Une vie à raconter…et à écrire
Il y a aussi une biographie dans l’air, qu’elle prépare avec son imprésario et amie depuis près de 30 ans, Lise Aubut. « Je veux raconter la petite histoire et non les événements connus de tous : grandes salles, prix, Félix, disques de platine, etc. Par exemple, je ne veux pas mettre l’accent sur le fait que j’ai chanté à l’Olympia de Paris, mais plutôt que je suis tombée en bas de la scène, sur un Suisse. En remontant sur les planches, j’ai tout simplement dit : « C’était bien mieux qu’à la répétition ! »
Son livre fera aussi état de son extrême gêne, étant plus jeune, qui faisait en sorte qu’elle donnait des spectacles sans jamais s’adresser au public entre les chansons. Cette timidité était telle que le titre provisoire de la biographie est La fille qui se taisait.

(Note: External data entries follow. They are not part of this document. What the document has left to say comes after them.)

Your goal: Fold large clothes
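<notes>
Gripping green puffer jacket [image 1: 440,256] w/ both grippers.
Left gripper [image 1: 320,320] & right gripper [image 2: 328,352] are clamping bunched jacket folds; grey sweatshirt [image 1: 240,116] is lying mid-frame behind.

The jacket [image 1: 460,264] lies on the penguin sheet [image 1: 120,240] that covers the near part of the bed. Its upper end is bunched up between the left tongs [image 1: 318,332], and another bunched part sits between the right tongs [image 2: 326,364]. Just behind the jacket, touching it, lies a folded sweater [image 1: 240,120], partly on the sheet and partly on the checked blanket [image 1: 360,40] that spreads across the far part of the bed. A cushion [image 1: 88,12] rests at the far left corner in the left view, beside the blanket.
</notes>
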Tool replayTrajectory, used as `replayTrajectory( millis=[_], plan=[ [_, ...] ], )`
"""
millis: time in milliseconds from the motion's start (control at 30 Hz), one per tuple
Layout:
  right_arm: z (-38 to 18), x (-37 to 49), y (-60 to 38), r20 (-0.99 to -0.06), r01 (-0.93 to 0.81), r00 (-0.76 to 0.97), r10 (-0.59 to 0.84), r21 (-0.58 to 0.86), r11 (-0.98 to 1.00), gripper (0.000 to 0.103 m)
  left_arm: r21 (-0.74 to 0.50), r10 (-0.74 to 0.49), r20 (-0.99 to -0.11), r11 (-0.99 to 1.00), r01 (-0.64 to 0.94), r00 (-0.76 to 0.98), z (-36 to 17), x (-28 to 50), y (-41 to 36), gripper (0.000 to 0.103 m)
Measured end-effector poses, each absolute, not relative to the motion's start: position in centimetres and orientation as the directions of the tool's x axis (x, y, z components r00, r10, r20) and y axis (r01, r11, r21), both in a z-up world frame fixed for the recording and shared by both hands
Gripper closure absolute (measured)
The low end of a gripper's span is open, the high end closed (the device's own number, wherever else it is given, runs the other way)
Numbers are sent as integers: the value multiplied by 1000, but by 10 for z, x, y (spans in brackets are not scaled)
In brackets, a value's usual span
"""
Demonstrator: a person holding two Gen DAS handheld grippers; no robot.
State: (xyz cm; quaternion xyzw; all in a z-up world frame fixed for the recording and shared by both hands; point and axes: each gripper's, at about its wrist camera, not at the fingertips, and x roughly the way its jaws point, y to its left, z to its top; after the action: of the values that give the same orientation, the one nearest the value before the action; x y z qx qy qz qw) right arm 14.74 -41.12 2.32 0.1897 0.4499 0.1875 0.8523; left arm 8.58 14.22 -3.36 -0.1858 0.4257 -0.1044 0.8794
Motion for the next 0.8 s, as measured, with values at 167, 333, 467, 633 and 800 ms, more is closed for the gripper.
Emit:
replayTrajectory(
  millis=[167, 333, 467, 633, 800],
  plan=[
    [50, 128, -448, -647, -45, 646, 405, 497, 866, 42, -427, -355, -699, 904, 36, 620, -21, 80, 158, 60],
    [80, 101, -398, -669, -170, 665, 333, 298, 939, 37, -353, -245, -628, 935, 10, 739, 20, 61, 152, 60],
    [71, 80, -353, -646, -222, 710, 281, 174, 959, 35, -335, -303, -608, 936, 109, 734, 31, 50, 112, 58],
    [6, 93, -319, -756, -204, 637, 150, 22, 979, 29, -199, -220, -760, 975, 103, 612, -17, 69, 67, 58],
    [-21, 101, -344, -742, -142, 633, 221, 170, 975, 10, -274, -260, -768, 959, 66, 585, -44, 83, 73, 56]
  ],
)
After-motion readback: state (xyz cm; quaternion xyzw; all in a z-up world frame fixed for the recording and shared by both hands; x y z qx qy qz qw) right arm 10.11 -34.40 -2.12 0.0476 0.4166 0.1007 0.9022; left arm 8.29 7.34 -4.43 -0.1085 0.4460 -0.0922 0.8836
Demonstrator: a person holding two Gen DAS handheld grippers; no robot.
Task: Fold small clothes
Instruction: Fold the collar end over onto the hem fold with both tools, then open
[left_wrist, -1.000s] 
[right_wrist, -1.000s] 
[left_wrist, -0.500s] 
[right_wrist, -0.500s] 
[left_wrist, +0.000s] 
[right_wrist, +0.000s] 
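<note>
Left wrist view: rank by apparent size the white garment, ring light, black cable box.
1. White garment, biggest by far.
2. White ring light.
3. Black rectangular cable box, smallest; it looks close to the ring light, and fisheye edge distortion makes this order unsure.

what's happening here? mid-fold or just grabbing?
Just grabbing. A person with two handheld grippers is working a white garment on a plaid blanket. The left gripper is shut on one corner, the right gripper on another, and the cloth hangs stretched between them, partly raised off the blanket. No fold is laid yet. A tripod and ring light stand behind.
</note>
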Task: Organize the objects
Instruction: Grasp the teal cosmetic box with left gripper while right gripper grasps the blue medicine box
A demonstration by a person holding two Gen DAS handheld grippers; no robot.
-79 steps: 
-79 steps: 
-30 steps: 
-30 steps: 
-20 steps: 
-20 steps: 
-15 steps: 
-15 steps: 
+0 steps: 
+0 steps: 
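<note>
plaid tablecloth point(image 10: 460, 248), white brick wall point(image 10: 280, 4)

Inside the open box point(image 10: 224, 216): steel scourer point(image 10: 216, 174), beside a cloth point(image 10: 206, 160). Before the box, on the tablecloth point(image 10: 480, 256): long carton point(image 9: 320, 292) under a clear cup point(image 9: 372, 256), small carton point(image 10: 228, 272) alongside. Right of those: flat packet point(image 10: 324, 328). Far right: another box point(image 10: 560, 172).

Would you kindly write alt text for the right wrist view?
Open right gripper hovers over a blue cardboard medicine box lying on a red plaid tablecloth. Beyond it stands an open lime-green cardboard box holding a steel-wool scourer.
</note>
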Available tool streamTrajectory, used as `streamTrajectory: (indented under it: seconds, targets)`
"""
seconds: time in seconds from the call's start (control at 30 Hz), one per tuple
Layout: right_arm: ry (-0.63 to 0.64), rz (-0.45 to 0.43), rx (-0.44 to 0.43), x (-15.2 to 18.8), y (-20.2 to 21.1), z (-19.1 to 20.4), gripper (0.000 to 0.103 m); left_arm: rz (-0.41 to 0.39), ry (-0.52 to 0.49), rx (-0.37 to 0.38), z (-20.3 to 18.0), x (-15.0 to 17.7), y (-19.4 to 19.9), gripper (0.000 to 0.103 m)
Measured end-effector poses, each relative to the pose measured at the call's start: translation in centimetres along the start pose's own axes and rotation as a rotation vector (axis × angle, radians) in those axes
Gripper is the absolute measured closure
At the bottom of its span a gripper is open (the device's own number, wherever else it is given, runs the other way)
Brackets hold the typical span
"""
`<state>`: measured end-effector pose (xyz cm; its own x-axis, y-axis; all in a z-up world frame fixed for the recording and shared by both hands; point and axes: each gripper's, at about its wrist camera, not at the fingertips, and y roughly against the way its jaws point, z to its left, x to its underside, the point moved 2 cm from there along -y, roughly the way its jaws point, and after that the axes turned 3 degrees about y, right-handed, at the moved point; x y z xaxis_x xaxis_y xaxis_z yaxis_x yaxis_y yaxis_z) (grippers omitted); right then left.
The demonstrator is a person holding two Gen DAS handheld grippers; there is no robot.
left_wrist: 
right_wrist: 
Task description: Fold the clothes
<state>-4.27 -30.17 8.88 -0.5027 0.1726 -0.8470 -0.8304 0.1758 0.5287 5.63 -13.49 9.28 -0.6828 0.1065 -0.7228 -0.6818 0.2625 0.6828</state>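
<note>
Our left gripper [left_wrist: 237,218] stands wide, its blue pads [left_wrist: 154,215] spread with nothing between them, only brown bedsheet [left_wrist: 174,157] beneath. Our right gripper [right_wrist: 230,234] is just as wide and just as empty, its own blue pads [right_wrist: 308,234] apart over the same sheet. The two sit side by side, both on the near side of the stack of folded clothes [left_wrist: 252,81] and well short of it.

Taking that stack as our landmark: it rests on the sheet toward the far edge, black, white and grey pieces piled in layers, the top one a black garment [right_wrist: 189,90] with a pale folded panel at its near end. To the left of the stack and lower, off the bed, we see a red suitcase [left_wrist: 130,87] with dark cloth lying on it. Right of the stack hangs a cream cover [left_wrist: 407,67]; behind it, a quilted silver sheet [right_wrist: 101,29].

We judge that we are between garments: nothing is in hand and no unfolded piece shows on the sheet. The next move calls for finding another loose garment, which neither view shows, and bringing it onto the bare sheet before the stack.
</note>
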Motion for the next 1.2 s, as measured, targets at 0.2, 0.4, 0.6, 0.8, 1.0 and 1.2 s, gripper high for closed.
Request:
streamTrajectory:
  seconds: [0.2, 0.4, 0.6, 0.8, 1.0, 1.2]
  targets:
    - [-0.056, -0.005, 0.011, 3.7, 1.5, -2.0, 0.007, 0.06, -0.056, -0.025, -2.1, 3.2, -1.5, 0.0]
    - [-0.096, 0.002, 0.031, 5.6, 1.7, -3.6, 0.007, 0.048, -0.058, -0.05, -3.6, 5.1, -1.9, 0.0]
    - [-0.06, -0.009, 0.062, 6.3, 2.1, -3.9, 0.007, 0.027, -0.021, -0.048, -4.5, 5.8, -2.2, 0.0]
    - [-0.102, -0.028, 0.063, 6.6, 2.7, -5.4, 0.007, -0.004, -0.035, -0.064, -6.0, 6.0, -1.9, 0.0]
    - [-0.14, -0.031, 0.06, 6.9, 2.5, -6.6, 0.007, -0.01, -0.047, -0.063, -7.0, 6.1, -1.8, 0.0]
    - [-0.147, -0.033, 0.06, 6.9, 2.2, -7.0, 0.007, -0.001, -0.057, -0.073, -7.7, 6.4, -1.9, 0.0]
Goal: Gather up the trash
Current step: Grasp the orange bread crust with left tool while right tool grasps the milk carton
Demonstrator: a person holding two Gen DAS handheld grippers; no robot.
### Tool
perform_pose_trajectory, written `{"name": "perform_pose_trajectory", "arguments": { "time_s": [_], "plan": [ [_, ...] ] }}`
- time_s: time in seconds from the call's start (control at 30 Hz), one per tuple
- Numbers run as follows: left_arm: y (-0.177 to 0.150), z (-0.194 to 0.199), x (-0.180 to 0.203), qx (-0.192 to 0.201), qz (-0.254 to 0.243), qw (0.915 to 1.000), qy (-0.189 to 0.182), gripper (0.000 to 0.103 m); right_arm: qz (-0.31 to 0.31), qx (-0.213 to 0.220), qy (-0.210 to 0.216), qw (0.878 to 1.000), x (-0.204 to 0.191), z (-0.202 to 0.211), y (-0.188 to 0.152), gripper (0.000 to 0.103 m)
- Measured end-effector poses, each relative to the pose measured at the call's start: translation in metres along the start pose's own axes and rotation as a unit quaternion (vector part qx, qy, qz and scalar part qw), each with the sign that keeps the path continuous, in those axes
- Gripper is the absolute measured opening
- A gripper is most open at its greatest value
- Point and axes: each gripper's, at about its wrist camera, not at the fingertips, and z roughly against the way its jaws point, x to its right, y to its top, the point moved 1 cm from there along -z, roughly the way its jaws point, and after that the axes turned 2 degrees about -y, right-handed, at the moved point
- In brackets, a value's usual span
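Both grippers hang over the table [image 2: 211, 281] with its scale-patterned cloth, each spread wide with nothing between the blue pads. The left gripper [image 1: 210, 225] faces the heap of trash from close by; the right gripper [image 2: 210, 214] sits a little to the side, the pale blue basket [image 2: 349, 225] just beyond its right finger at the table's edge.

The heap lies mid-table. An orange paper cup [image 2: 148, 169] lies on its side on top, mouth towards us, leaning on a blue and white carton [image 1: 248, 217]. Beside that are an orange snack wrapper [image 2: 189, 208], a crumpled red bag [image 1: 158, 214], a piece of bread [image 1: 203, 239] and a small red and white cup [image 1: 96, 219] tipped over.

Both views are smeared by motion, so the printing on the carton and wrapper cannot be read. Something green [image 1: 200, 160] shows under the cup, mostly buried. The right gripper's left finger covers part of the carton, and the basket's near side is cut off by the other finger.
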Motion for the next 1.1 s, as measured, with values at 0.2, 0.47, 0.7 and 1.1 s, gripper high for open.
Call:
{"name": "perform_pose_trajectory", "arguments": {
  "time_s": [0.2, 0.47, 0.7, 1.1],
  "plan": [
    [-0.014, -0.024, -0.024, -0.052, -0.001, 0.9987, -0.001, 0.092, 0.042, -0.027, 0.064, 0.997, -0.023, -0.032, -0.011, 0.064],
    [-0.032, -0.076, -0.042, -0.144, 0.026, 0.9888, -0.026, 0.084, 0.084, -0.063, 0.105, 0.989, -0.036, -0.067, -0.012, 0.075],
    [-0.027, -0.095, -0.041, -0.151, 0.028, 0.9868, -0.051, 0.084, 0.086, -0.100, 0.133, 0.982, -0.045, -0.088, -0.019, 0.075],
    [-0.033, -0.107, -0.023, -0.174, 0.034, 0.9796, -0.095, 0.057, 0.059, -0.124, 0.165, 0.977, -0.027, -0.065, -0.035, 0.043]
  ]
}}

« En 1974, j’ai fait ma première émission de télé en France, en compagnie de Serge Lama et de Marie-Paule Belle. Pendant trois heures, je n’ai pas placé un mot car il fallait prendre la parole et non seulement répondre aux questions de l’animateur. Lise m’a montré comment faire pour éviter que cela se reproduise, ce qui aurait été catastrophique pour ma carrière naissante en France et dans le reste de l’Europe francophone. Le lendemain, autre entrevue : j’ai parlé tout le long. »
Elle venait de changer sa gêne en bagou. C’est le déclic qu’il lui fallait pour ajouter une corde à sa guitare, se mettre à conter des histoires devant de larges auditoires et propulser sa carrière vers les plus hauts sommets.